Action item:
Here are the records. Write out exactly the lines between the one holding "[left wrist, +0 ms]" and the one holding "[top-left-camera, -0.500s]", inclusive.

[Items from a data source]

........

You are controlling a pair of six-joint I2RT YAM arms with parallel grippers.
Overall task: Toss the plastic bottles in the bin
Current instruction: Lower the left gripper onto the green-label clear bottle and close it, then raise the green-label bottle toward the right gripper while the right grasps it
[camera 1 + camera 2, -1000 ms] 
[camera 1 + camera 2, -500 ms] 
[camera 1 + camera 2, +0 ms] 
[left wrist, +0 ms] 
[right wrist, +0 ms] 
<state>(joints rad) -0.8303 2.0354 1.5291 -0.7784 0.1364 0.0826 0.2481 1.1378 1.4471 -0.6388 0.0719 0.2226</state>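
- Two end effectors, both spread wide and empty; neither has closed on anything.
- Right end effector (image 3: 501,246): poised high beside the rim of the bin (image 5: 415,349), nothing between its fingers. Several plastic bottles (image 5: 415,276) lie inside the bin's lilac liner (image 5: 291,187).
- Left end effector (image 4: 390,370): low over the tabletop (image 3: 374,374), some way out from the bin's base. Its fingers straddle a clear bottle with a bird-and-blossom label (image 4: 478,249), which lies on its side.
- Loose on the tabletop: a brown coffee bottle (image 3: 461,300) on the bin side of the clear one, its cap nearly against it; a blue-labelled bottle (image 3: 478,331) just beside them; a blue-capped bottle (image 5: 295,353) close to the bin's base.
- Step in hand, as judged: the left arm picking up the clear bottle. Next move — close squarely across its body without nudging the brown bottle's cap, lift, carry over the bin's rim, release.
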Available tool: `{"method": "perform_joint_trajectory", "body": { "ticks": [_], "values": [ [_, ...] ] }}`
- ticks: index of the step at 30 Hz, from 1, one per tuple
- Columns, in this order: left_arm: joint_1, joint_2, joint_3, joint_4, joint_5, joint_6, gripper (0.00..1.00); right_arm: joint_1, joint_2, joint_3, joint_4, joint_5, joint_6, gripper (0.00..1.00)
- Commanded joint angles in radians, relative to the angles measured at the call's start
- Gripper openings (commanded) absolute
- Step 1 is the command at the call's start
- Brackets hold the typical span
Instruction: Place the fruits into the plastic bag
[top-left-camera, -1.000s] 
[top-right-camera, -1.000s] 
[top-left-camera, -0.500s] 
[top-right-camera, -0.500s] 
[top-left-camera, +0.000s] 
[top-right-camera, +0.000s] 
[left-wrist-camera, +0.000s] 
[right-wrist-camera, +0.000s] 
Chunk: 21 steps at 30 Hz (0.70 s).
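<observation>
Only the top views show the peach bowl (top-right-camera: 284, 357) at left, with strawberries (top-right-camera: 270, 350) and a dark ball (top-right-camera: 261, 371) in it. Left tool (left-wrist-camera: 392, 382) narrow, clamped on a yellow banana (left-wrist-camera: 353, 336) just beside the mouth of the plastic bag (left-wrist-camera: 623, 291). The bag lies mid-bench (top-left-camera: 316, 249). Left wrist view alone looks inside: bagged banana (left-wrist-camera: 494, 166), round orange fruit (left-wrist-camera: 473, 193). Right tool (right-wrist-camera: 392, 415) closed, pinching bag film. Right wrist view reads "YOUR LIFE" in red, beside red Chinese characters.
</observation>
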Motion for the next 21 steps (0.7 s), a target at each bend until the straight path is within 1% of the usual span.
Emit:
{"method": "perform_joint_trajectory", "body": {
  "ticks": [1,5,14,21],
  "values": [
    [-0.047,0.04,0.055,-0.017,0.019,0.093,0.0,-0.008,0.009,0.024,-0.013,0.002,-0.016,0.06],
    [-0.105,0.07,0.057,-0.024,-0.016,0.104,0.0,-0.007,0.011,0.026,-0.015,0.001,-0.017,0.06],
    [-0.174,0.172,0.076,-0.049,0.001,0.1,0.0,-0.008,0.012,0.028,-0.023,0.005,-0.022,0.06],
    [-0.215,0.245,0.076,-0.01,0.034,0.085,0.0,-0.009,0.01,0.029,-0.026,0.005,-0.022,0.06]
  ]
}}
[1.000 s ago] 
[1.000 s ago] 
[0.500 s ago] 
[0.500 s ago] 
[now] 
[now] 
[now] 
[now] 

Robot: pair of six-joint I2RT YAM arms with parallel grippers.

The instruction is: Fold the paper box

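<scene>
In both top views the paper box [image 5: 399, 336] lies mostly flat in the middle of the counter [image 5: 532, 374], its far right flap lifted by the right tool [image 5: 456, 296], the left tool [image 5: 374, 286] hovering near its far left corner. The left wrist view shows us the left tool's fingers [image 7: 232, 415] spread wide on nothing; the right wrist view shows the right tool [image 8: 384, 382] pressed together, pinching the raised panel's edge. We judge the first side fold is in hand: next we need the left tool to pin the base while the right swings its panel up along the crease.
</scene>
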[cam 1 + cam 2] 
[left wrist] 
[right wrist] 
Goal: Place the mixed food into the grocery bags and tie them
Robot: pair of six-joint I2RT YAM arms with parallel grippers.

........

Worked solution:
[left wrist, +0 ms] 
[right wrist, +0 ms] 
<state>(joints rad) -0.8303 2.0354 1.5291 -0.7784 0.1364 0.0826 0.2481 1.1378 1.4471 -0.6388 0.0719 0.2226</state>
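- Two end effectors, both spread wide and empty; neither has closed on anything.
- Right end effector (image 3: 501,246): poised high beside the rim of the bin (image 5: 415,349), nothing between its fingers. Several plastic bottles (image 5: 415,276) lie inside the bin's lilac liner (image 5: 291,187).
- Left end effector (image 4: 390,370): low over the tabletop (image 3: 374,374), some way out from the bin's base. Its fingers straddle a clear bottle with a bird-and-blossom label (image 4: 478,249), which lies on its side.
- Loose on the tabletop: a brown coffee bottle (image 3: 461,300) on the bin side of the clear one, its cap nearly against it; a blue-labelled bottle (image 3: 478,331) just beside them; a blue-capped bottle (image 5: 295,353) close to the bin's base.
- Step in hand, as judged: the left arm picking up the clear bottle. Next move — close squarely across its body without nudging the brown bottle's cap, lift, carry over the bin's rim, release.
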Available tool: `{"method": "perform_joint_trajectory", "body": { "ticks": [_], "values": [ [_, ...] ] }}`
- ticks: index of the step at 30 Hz, from 1, one per tuple
- Columns, in this order: left_arm: joint_1, joint_2, joint_3, joint_4, joint_5, joint_6, gripper (0.00..1.00); right_arm: joint_1, joint_2, joint_3, joint_4, joint_5, joint_6, gripper (0.00..1.00)
- Commanded joint angles in radians, relative to the angles measured at the call's start
- Gripper openings (commanded) absolute
- Step 1 is the command at the call's start
- Brackets hold the typical span
Instruction: Place the fruits into the plastic bag
[top-left-camera, -1.000s] 
[top-right-camera, -1.000s] 
[top-left-camera, -0.500s] 

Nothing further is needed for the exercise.